Trust x 10. Penasaran

137K 8.7K 328
                                    

"Man, jadi deket gitu."

Dana terkekeh. Ia menyeruput cappuccino-nya. "Apanya?" matanya kembali teralihkan pada lapangan.

Kini, cowok itu tengah berada di kantin dengan Dega dan tanpa Genta seperti biasanya karena cowok itu sedang sibuk dengan tugas akhir yang diberikan gurunya, mereka—Dana—memilih meja paling pojok yang terdekat dengan lapangan utama. Letak kantin yang berdampingan dengan lapangan memudahkannya melihat satu objek yang akhir-akhir ini membuatnya tertarik. Kumpulan anak-anak seumurannya dengan seragam olahraga membentuk dua kelompok untuk permainan soft ball. Anggota dari satu kelompok berdiri di tiap-tiap base, dan yang satu lagi menunggu giliran untuk memukul bola.

Dan Mara berada dalam salah satu base bersama satu temannya.

"Najis. Ngerti sok nggak ngerti." Dega mencibir. Matanya fokus pada game di ponselnya dan ia berteriak sebal ketika ia kalah, sedikit melirik kanan kiri, cowok ini sadar teriakannya membuat beberapa pasang mata melihat ke arahnya, namun ia hiraukan. "Tuh, yang lagi diri doang nggak ngapa-ngapain." Dega menunjuk objek pembicaraannya yang berada di lapangan.

Dana hanya menaikkan alis menanggapi.

"Sampe makan berdua di kantin segala pula," ucap Dega lagi.

"Cerewet amat sih. Kenapa, lo cemburu? Sama dia atau sama guenya? Jangan bilang lo suka sama dia, atau malah sama gue?" ledek Dana.

"Najis."

"Lagi, lo sok-sok sibuk godain cewek di depan kelas. Genta sibuk sama Bu Ambar. Gue? Sibuk sama urusan gue lah."

"Nggak tertarik sama yang di pojok deket warung Mang Iman tuh?" ucap Dega tiba-tiba, melirik kea rah belakang Dana, atau tepatnya meja paling pojok yang dekat dengan salah satu warung kantin dengan papan besar-besaran 'WARUNG MANG IMAN'.

Karina di sana. Tertawa bersama teman-temannya.

"Apaan sih," Dana tertawa lagi. "Lo aja kalo suka mah. Ngomonginnya Karina mulu dah."

Dega menyipitkan matanya ke arah Mara yang kini menutupi sebagian wajahnya dari atas karena teriknya sinar matahari. "Iya sih, gue tau Mara cantik. Cantik lah iya. Tapi nggak keliatan. Coba kalo lo nggak tiba-tiba deketin dia, paling nggak ada yang kenal."

Dana ikutan memandang ke arah yang sama. "Nggak pa-pa. Biar gue aja yang liat."

Ucapan Dana barusan terang-terangan membuat Dega langsung memalingkan wajah ke arah cowok di hadapannya, dengan pandangan terpana sekaligus kedua mata yang lebih besar dari sebelumnya. "Suka beneran lo, Dan?"

Dana menaikkan alisnya. Mengelak dengan berucapkan pertanyaan balik yang tak menjawab segala hal. "Siapa bilang?"

Satu elakan. Dana masih tidak bisa mendeskripsikan perasaan apa yang muncul akhir-akhir ini selain kata penasaran yang selalu menjadi tamengnya untuk mengelak. Tapi, apa rasa peduli dengan segala hal tentang cewek itu dan apa yang ia lakukan untuk cewek itu masih bisa disebut dengan kata 'penasaran'?

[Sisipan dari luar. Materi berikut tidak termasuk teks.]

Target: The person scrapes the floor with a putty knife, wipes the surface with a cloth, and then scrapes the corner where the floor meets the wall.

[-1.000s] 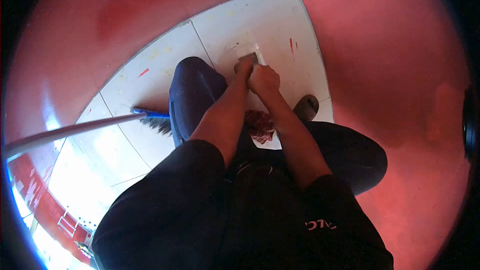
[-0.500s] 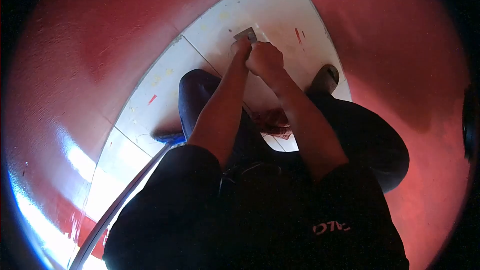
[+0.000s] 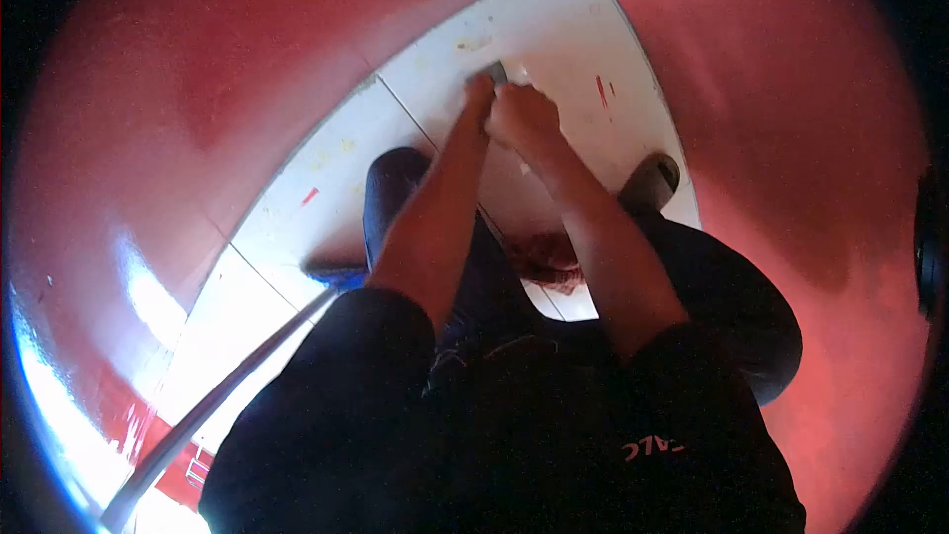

Kegiatannya yang tidak jelas akhir-akhir ini untuk mengganggu cewek itu bahkan tidak membuahkan hasil sama sekali. Mara tak kembali meneriakkannya dengan kata-kata selain cewek itu menghiraukannya seakan Dana hanyalah angin lalu. biasanya, di keadaan yang begini Dana akan memilih mundur dan mencari target yang lain meskipun pada kenyataannya hal tersebut tak pernah terjadi dan Dana tak pernah asal memilih target.

Yang satu ini, benar-benar murni muncul karena rasa kepenasaran. Hingga berujung dengan perasaan lain yang tak Dana tahu. Atau, masih ingin Dana pastikan.

Dega mencibir dengan berucap 'prettt' sebentar sebelum terkekeh pelan dan melanjutkan acara minum es tehnya.